__Problem statement__.
Each line in the data holding "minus" should be listed.

__Supplied records__.
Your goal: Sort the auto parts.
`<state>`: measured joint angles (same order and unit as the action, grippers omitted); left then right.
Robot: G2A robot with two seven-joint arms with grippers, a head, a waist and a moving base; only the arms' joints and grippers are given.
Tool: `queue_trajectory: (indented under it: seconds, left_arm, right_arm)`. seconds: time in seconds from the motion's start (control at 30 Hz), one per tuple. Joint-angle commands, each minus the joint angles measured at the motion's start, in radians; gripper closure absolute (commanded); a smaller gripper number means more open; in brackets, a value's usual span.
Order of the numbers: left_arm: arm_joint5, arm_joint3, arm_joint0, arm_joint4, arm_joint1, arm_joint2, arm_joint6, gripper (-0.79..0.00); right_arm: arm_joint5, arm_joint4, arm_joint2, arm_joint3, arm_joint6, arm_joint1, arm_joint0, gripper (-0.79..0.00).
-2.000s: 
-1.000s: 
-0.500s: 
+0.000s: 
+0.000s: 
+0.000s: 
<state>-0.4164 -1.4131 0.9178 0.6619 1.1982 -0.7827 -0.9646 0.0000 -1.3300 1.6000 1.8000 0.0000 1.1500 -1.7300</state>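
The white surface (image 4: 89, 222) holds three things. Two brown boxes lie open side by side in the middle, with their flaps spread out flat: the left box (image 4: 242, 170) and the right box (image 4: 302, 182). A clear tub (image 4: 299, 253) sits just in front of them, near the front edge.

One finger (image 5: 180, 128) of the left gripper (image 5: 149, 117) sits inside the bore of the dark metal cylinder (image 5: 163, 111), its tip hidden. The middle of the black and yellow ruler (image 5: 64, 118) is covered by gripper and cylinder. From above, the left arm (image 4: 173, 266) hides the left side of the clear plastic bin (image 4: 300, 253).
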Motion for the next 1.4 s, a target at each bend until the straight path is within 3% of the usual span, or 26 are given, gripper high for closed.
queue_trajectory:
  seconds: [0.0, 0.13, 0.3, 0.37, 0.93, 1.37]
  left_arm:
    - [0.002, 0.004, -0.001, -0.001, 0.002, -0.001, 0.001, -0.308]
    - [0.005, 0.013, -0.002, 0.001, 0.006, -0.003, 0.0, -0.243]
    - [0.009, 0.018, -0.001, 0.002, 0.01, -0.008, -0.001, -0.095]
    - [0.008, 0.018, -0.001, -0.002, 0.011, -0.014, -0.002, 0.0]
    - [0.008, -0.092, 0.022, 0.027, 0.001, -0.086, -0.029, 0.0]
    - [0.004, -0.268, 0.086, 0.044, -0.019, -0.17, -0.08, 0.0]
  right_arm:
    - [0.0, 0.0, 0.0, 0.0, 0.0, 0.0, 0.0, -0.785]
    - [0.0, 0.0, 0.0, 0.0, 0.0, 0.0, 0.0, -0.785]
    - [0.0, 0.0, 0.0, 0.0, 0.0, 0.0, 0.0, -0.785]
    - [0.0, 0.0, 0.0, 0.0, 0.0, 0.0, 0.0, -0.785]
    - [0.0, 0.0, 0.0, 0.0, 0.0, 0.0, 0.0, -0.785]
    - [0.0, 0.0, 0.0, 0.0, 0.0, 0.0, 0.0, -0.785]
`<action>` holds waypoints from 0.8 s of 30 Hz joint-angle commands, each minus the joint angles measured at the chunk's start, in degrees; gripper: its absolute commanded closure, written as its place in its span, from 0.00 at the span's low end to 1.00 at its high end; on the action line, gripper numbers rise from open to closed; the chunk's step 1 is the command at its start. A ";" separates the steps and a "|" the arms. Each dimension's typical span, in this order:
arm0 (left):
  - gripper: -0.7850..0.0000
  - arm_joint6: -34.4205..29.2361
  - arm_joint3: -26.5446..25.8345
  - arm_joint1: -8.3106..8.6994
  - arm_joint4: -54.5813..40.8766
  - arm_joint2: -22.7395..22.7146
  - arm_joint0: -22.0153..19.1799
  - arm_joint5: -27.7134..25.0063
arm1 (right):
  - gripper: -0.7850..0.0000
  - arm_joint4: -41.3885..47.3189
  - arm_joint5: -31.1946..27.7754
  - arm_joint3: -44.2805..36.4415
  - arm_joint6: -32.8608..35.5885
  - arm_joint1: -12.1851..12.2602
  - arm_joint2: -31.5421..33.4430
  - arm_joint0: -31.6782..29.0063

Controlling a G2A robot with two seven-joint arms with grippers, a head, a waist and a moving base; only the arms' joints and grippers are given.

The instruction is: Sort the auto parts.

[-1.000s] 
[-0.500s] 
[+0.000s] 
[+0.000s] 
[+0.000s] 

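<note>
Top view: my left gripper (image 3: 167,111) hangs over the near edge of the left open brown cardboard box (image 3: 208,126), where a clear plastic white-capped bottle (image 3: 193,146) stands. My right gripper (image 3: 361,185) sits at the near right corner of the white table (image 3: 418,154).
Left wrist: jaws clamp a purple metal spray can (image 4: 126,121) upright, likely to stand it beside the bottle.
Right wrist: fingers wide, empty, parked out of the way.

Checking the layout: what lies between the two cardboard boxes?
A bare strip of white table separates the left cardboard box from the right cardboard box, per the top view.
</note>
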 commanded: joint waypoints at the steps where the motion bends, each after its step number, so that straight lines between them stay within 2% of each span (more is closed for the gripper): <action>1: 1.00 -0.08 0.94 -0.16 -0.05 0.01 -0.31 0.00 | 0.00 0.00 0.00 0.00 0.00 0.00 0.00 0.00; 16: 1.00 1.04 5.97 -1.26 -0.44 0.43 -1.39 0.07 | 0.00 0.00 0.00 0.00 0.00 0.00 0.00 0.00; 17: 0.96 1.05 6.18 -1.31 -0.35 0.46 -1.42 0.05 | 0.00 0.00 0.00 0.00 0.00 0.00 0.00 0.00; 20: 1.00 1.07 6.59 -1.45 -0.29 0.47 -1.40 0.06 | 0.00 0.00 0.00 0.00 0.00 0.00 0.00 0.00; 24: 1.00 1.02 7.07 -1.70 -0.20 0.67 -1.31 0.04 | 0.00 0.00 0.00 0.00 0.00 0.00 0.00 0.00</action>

__Problem solution__.
Tool: `queue_trajectory: (indented under it: seconds, left_arm, right_arm)`. seconds: time in seconds from the motion's start (control at 30 Hz), one per tuple. Joint-angle commands, each minus the joint angles measured at the motion's start, in radians; gripper closure absolute (commanded); a smaller gripper number means more open; in brackets, a value's usual span.
`<action>` holds waypoints from 0.8 s of 30 Hz joint-angle commands, each minus the joint angles measured at the chunk's start, in degrees; gripper: its absolute commanded closure, written as its place in its span, from 0.00 at the span's low end to 1.00 at its high end; on the action line, gripper numbers rise from open to closed; the chunk's step 1 is the command at its start. A ";" separates the steps and a "|" the arms. Each dimension's typical span, in this order:

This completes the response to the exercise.